→ **YOUR ASSIGNMENT**
Copy out each line of the data that includes the string "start".

→ **RECORDED DATA**
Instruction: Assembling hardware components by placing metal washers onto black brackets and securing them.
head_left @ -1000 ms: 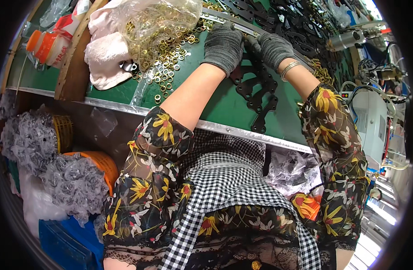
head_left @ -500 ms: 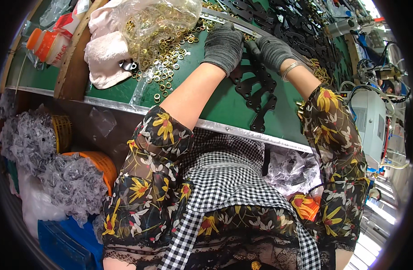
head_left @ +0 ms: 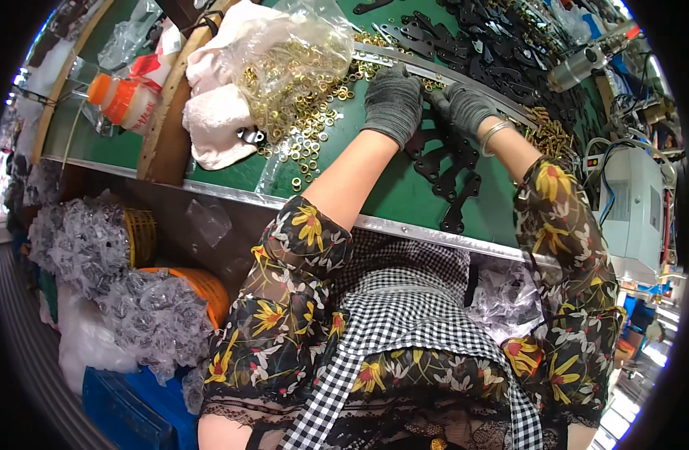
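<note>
Both my hands wear dark grey knit gloves and work at a long slotted metal rail (head_left: 464,76) lying across the green bench. My left hand (head_left: 393,106) is closed, its fingertips bent down at the rail's near edge. Beside it, my right hand (head_left: 467,109) has thumb and fingers drawn together over some small brass rings. Whatever either hand pinches is too small or hidden to make out. Between and below my hands lies a chain of flat black curved metal plates (head_left: 443,169), running toward the bench's front edge.
Left of my hands, loose brass rings (head_left: 305,150) spill from a clear plastic bag (head_left: 307,45) beside a pink cloth (head_left: 213,124). Black plates (head_left: 502,71) pile beyond the rail, with brass pins (head_left: 552,135) at right. An orange-lidded jar (head_left: 124,101) stands behind a wooden divider (head_left: 164,127).
The whole view has shifted, so the bench appears farther right and slightly lower. Both hands stay at the rail, with only slight finger movement.
</note>
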Available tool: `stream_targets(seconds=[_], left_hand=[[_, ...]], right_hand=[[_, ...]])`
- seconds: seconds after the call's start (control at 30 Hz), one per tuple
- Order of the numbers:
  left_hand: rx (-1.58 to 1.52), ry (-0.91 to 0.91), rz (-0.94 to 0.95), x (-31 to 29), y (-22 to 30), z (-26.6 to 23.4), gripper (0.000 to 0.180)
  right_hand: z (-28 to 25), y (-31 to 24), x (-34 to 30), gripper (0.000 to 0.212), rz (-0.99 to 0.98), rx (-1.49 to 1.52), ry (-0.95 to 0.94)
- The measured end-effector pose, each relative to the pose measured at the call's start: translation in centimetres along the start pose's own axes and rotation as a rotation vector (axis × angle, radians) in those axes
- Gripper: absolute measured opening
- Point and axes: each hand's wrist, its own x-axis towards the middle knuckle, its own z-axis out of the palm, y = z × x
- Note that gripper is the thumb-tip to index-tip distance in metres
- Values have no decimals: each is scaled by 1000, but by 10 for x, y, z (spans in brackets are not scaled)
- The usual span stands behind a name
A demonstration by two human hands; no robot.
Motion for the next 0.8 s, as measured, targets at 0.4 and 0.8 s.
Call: stream_targets(seconds=[0.4,0.8], left_hand=[[347,51,194,-16,-69,-56,15],[503,-292,120,-1,-68,-59,22]], right_hand=[[-23,63,-73,52,59,222,369],[23,143,-101,28,97,22,234]])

→ **ANSWER SECTION**
- seconds: seconds after the call's start (control at 30 Hz), one per tuple
- The measured end-effector pose, each relative to the pose measured at the call's start: translation in centimetres along the start pose's own axes and rotation as a rotation vector (axis × angle, radians) in those axes

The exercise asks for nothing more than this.